Return all of the data exactly as written, without the pictures.

================================

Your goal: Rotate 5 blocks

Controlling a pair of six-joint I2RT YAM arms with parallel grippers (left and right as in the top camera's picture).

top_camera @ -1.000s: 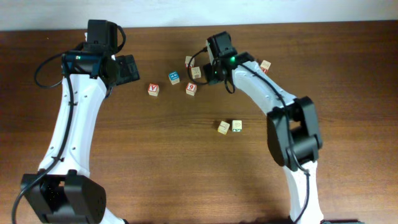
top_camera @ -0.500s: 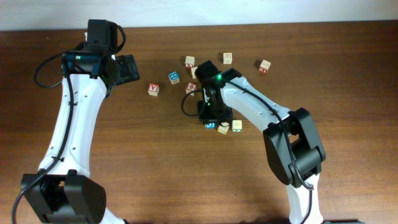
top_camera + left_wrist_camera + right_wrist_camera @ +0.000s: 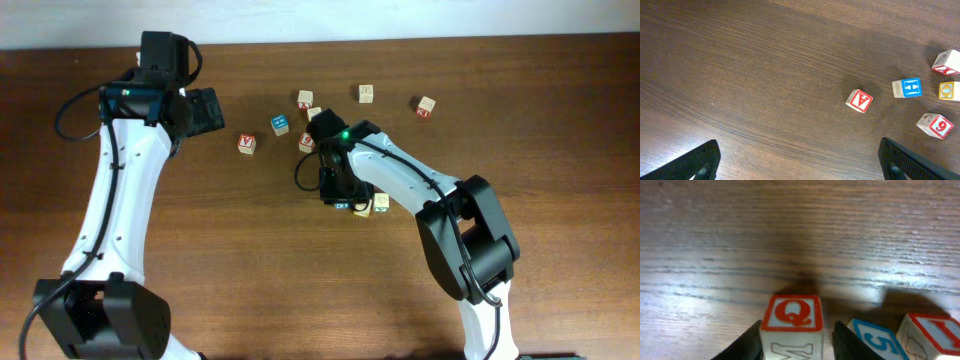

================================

→ WRITTEN SOLUTION
Your goal: Rotate 5 blocks

Controlling a pair of six-joint I2RT YAM arms with parallel grippers (left and right as in the top camera's picture).

top_camera @ -1.000s: 
top_camera @ -0.500s: 
top_camera + left_wrist_camera + right_wrist_camera @ +0.000s: 

That finishes the exercise, with nothing more to add.